● **About this task**: Without the pictures, set down every line of the data exactly.

● **Data shown**:
§
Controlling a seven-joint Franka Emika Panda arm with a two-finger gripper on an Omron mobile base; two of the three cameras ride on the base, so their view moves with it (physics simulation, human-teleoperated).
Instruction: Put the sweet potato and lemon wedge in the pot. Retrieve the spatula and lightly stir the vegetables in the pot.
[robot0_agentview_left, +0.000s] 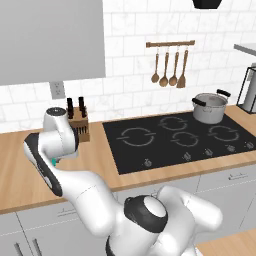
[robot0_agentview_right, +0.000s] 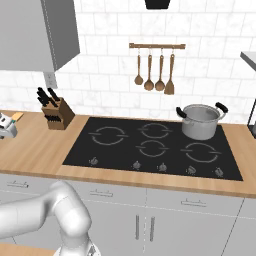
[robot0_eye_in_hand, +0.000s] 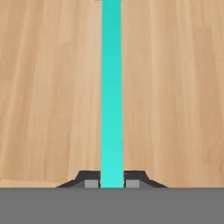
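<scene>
Teal handle (robot0_eye_in_hand: 111, 92) runs straight up the hand view, and my pincer (robot0_eye_in_hand: 111, 183) is clamped on it, one dark tip on each side, w/ the wooden table (robot0_eye_in_hand: 48, 87) right beneath. I judge this to be the spatula handle, tho the blade end is out of frame so I can't confirm. In the left base view a bit of teal (robot0_agentview_left: 53, 161) peeks out under my wrist, low over the table left of the cooktop (robot0_agentview_left: 180, 137), near the knife block (robot0_agentview_left: 79, 122). The pot (robot0_agentview_left: 210, 107) sits on the back right burner, well apart from me; also seen from the right base view (robot0_agentview_right: 200, 121). Can't see into it, so whether sweet potato & lemon wedge are in there I can't tell. Left to do, as I judge: lift, carry over to the pot, stir lightly.
</scene>
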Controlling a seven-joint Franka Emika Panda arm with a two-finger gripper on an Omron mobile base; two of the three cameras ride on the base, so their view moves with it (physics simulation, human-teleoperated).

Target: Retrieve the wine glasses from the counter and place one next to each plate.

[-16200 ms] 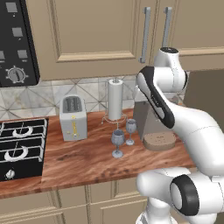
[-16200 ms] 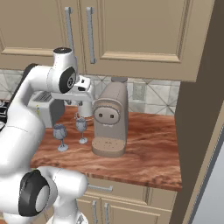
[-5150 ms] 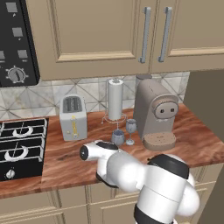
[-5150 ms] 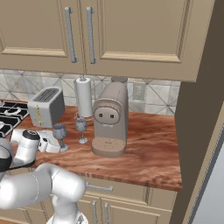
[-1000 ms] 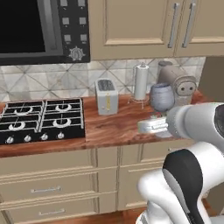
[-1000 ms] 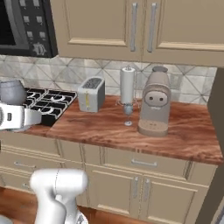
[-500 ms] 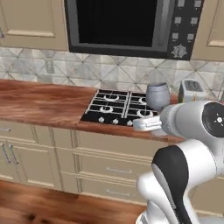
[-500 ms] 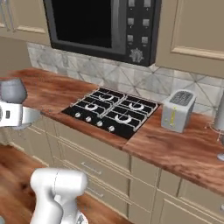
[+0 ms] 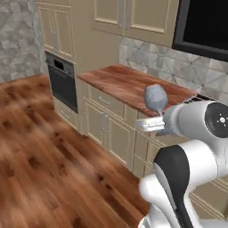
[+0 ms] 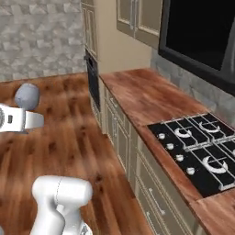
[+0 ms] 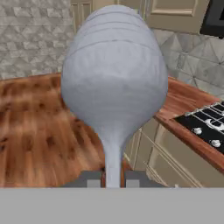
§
● **Answer section**:
Controlling a seven-joint Franka Emika Panda arm with a two-finger gripper on an Omron mobile base; two of the three cameras ride on the base, so their view moves with it (physics simulation, human-teleoperated).
Instruction: Put the sweet potato and lemon wedge in the pot. Retrieve the spatula and lightly stir the vegetables in the pot.
[robot0_agentview_left, +0.000s] 
[robot0_agentview_right, +0.000s] 
[robot0_eye_in_hand, +0.000s] 
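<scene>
Teal handle (robot0_eye_in_hand: 111, 92) runs straight up the hand view, and my pincer (robot0_eye_in_hand: 111, 183) is clamped on it, one dark tip on each side, w/ the wooden table (robot0_eye_in_hand: 48, 87) right beneath. I judge this to be the spatula handle, tho the blade end is out of frame so I can't confirm. In the left base view a bit of teal (robot0_agentview_left: 53, 161) peeks out under my wrist, low over the table left of the cooktop (robot0_agentview_left: 180, 137), near the knife block (robot0_agentview_left: 79, 122). The pot (robot0_agentview_left: 210, 107) sits on the back right burner, well apart from me; also seen from the right base view (robot0_agentview_right: 200, 121). Can't see into it, so whether sweet potato & lemon wedge are in there I can't tell. Left to do, as I judge: lift, carry over to the pot, stir lightly.
</scene>
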Controlling a seven-joint Franka Emika Panda arm with a two-finger gripper on an Omron mobile base; two of the three cameras ride on the base, so their view moves with it (physics simulation, human-teleoperated).

Target: Retrieve the wine glasses from the counter and place one next to each plate.

[-16200 ms] 
[-16200 ms] 
[-5150 ms] 
[-5150 ms] 
[-1000 ms] 
[-1000 ms] 
[-500 ms] 
[-500 ms] 
[+0 ms] 
[+0 ms] 
[+0 ms] 

This answer is complete as it stands.